A partir du XVème siècle, les longues traversées en mer exposaient les marins à une maladie qui les décimait. Personne ne connaissait la cause de cette maladie terrifiante qu’ils considéraient comme une malédiction. Les équipages la surnommaient « la peste des mers ». Cette maladie se manifestait d’abord par des saignements importants des gencives. Puis les dents se déchaussant, les saignements devenaient abondants. Cette maladie finissait par des hémorragies internes qui causait la mort dans d’horribles souffrances.

En 1747, les expériences d’un médecin écossais de la marine royale britannique, James Lind, permettent de découvrir le remède de cette maladie. Il découvre que quelques agrumes guérissent les marins. Quelques décennies plus tard, la Marine Royale Britannique généralise la consommation de citrons à toute sa flotte impériale. Elle devient ainsi la seule puissance maritime à être capable de rester en mer sans limite de temps. Grâce à cet avantage majeur, les Britanniques deviennent la plus grande force maritime au monde.

 

Cette maladie que nous appelons le scorbut est causée par une carence grave en acide ascorbique, plus connu sous le nom de vitamine C.

C’est en 1937 que le professeur Albert Szent-Györgyi, chercheur Hongrois, reçoit le prix Nobel de médecine pour avoir notamment identifié la vitamine C (entre 1928 et 1931). Un prix Nobel sera également décerné la même année (1937) au chimiste Walter Haworth pour ses travaux de recherche sur la vitamine C et sa synthèse.
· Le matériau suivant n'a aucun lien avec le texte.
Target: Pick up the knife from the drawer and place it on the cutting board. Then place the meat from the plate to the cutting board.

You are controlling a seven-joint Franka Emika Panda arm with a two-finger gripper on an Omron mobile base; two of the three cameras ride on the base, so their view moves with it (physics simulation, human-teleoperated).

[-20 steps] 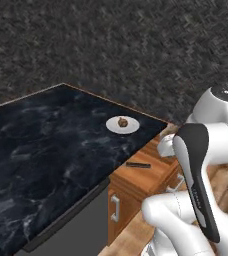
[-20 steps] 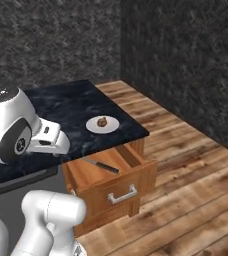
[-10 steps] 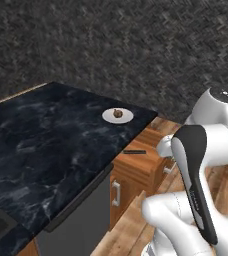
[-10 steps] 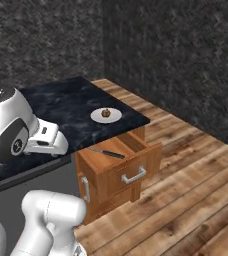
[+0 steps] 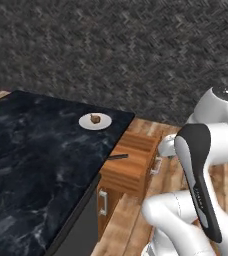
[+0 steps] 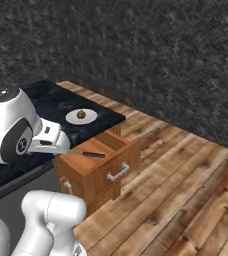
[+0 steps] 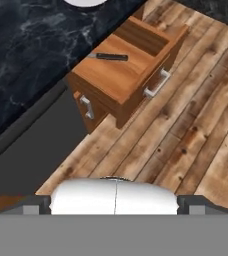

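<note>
My base is on the move, so both base views have swung: the whole kitchen has shifted across the frame compared with a moment ago, and that is the cameras travelling, not the things. The counter (image 5: 41, 150) now reaches further across the left base view, and the dark wall (image 6: 151, 55) takes up more of the right base view.

The drawer (image 7: 121, 75) stands pulled open beside the counter's end, and the knife (image 7: 108, 56) lies on its wood near the counter edge, dark handle and a short grey stretch of blade visible from my hand camera. In the left base view it pokes out from the counter edge over the drawer; in the right base view it lies just past my forearm. The plate (image 5: 95, 120) sits near the far corner of the counter with the meat (image 5: 95, 118) in its middle. Relative to each other, knife, drawer, plate and meat lie as they did half a second ago; nothing has been lifted.

I see no cutting board from here, so I judge that I will need to find it before I can set anything down.

My pincer's fingertips do not appear in any picture, so I cannot tell whether it is wide or narrow. Since the knife lies untouched in the drawer, I judge it carries nothing of the task.

I judge this to be the approach: lining myself up with the drawer so the arm can come down on the knife handle. The handle lies low on the wood, so the grasp will call for a careful descent.
</note>
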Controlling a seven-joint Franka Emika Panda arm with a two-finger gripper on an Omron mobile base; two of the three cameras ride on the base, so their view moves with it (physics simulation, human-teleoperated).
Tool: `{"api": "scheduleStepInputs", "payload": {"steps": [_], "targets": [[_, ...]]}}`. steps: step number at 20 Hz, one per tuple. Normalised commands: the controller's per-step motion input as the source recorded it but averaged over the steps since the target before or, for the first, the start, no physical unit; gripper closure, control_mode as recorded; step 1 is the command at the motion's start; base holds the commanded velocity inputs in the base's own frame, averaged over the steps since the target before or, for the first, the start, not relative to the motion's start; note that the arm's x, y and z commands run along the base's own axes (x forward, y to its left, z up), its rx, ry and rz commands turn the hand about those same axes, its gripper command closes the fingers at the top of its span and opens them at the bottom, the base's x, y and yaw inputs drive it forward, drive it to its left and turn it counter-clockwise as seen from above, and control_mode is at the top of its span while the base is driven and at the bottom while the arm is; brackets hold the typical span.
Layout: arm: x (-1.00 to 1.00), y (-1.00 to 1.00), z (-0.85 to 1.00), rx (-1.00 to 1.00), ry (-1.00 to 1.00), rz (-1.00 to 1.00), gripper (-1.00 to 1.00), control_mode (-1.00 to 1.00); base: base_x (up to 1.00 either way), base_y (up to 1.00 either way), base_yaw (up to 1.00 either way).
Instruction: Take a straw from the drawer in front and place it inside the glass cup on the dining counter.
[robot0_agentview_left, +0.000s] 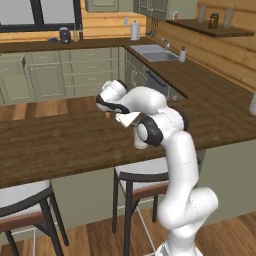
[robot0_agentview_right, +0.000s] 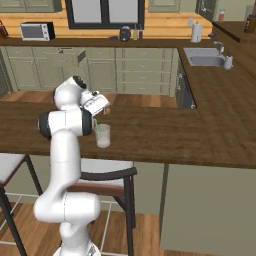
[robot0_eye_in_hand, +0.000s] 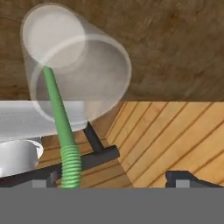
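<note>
Item: straw (robot0_eye_in_hand: 57, 109), green, leaning inside glass cup (robot0_eye_in_hand: 78, 65), directly under your gripper (robot0_eye_in_hand: 118, 179). Cup upright near edge of dining counter (robot0_agentview_right: 165, 135). Your gripper's jaws spread wide, holding nothing. Stool (robot0_agentview_right: 107, 175) below counter edge.

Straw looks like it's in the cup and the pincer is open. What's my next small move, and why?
Probably lift the pincer straight up and clear. The straw already stands in the glass cup on the dining counter, its lower end at the cup's bottom, and the jaws stand wide apart, gripping nothing. A sideways pull risks knocking the straw's ribbed top or tipping the cup.
</note>
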Motion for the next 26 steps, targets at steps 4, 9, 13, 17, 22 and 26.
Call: {"api": "scheduleStepInputs", "payload": {"steps": [4,9,13,17,22,26], "targets": [[-0.26,0.0,0.02,0.21,0.0,-0.08,-1.0,-1.0,0.0,0.0,0.0],[-0.26,0.0,0.01,0.22,0.0,-0.08,-1.0,-1.0,0.0,0.0,0.0],[-0.02,-0.01,0.0,0.17,0.0,-0.09,-1.0,-1.0,0.0,0.0,0.0],[0.0,0.0,0.0,0.11,0.0,-0.08,-1.0,-1.0,0.0,0.0,0.0],[0.1,-0.03,0.0,0.05,0.0,-0.09,-1.0,-1.0,0.0,0.0,0.0],[0.18,-0.09,-0.02,0.03,0.0,-0.08,-1.0,-1.0,0.0,0.0,0.0]]}}
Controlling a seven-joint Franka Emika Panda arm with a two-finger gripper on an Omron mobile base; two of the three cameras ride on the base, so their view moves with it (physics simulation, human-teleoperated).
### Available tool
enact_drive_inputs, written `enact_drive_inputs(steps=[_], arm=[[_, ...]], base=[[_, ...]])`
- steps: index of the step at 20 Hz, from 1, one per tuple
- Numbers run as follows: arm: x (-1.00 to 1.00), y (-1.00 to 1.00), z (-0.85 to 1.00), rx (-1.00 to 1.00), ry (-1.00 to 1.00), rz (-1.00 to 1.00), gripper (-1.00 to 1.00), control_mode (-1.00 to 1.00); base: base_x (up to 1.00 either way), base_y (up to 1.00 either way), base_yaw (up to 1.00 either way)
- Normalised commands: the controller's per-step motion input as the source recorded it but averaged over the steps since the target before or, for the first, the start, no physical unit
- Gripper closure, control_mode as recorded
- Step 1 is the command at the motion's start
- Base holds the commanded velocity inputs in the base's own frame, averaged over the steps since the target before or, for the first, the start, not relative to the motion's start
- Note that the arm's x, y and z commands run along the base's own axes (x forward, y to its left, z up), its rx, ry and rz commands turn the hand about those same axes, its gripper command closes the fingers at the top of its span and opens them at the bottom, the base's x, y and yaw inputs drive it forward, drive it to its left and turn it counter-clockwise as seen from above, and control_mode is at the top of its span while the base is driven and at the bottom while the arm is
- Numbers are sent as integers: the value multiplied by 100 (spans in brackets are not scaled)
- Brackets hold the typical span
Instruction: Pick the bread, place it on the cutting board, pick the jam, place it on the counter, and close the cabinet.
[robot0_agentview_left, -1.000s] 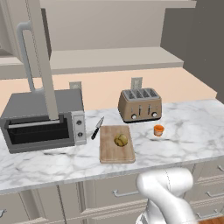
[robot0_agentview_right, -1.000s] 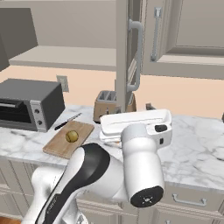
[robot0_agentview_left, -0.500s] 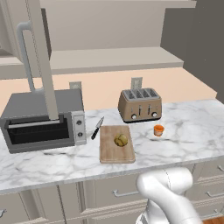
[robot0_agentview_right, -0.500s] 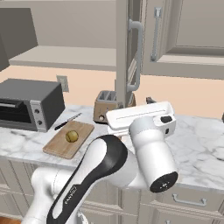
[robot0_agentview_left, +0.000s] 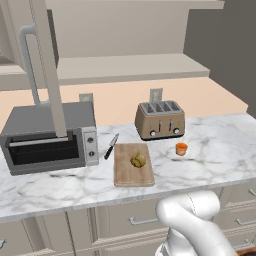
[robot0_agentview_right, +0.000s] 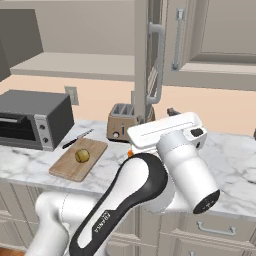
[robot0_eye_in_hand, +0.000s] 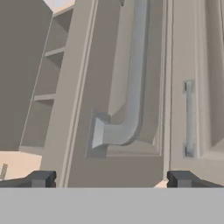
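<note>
Left base view: we see the bread (robot0_agentview_left: 138, 160) sitting on the cutting board (robot0_agentview_left: 132, 171), centre of frame, on the counter (robot0_agentview_left: 210, 145). The jam (robot0_agentview_left: 181, 149) stands on the marble right of the board, apart from it and in front of the toaster (robot0_agentview_left: 160, 120). A knife (robot0_agentview_left: 111, 146) lies just off the board's upper left corner. The toaster oven (robot0_agentview_left: 49, 135) sits at left. The cabinet (robot0_agentview_left: 47, 65) door hangs open at upper left, seen edge on, its bar handle (robot0_agentview_left: 29, 60) facing left.

Right base view: we have the board (robot0_agentview_right: 79, 158) with the bread (robot0_agentview_right: 82, 156) on it at lower left, the knife (robot0_agentview_right: 77, 138) just above it, the toaster oven (robot0_agentview_right: 35, 119) at far left and the toaster (robot0_agentview_right: 121, 129) at centre. A sliver of orange jam (robot0_agentview_right: 129, 152) shows beside the arm. The open door (robot0_agentview_right: 145, 55) stands edge on at top centre with its handle (robot0_agentview_right: 158, 62) to the right; the gripper (robot0_agentview_right: 172, 112) is just right of it, below the handle. We can't tell the finger gap here.

Hand view: we see the gripper (robot0_eye_in_hand: 111, 179) with fingertips (robot0_eye_in_hand: 41, 178) spread wide at the bottom corners, holding nothing. The door panel (robot0_eye_in_hand: 118, 166) is between and beyond them, and the lower end of its handle (robot0_eye_in_hand: 127, 118) curves in above. A second door with a thin handle (robot0_eye_in_hand: 189, 118) is at right; shelves (robot0_eye_in_hand: 43, 96) show at left.
</note>
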Motion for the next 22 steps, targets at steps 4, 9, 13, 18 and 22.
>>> enact_drive_inputs(steps=[4, 9, 13, 18, 22], arm=[[22, 0, 0, 2, 0, 14, -100, -100], [20, 8, -3, 0, 0, 12, -100, -100], [27, 22, -8, 0, 0, 10, -100, -100], [28, 41, -9, 0, 0, 6, -100, -100], [25, 46, -4, 0, 0, 3, -100, -100]], base=[[0, 0, 0], [0, 0, 0], [0, 0, 0], [0, 0, 0], [0, 0, 0]])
Irwin Stone, biochimiste et ingénieur chimiste américain, fait une formidable synthèse des nombreuses études scientifiques sur la vitamine C. En 1971, elles font l’objet d’un livre dans lequel l’auteur met en lumière l’importance et l’étendue des processus biochimiques dans lesquels la vitamine est active de façon directe ou indirecte. Pour l’auteur, bien que les instances de santé reconnaissent le rôle fondamental de la vitamine C dans le maintien de la vie des espèces animales et humaine, l’étendue et le potentiel de la vitamine C dans l’optimisation de la santé, du capital jeunesse, et la lutte contre les maladies, demeurent à ce jour peu connus du corps médical et du grand public.

Selon Irwin Stone, l’être humain souffre d’hypoascorbémie qu’il définit comme étant une carence qui empêche le métabolisme humain de fonctionner normalement. Pour l’auteur, cette carence est la conséquence d’une évolution génétique qui empêche l’être humain de synthétiser la vitamine C, contrairement à la quasi-totalité des animaux qui eux la synthétise tous les jours et en quantités variablement importantes.

Son livre « The Healing factor : Vitamin C against Disease » est préfacé par deux prix Nobel : Linus Pauling et Albert Szent-Györgyi. Ce livre a par ailleurs été soutenu par la Fédération américaine de la Santé ! Ce livre pourtant peu remarqué et les effets préventifs et curatifs de la vitamine C restent à ce jour peu connu de l’ensemble du corps médical. Ce qui est encore le cas de nos jours.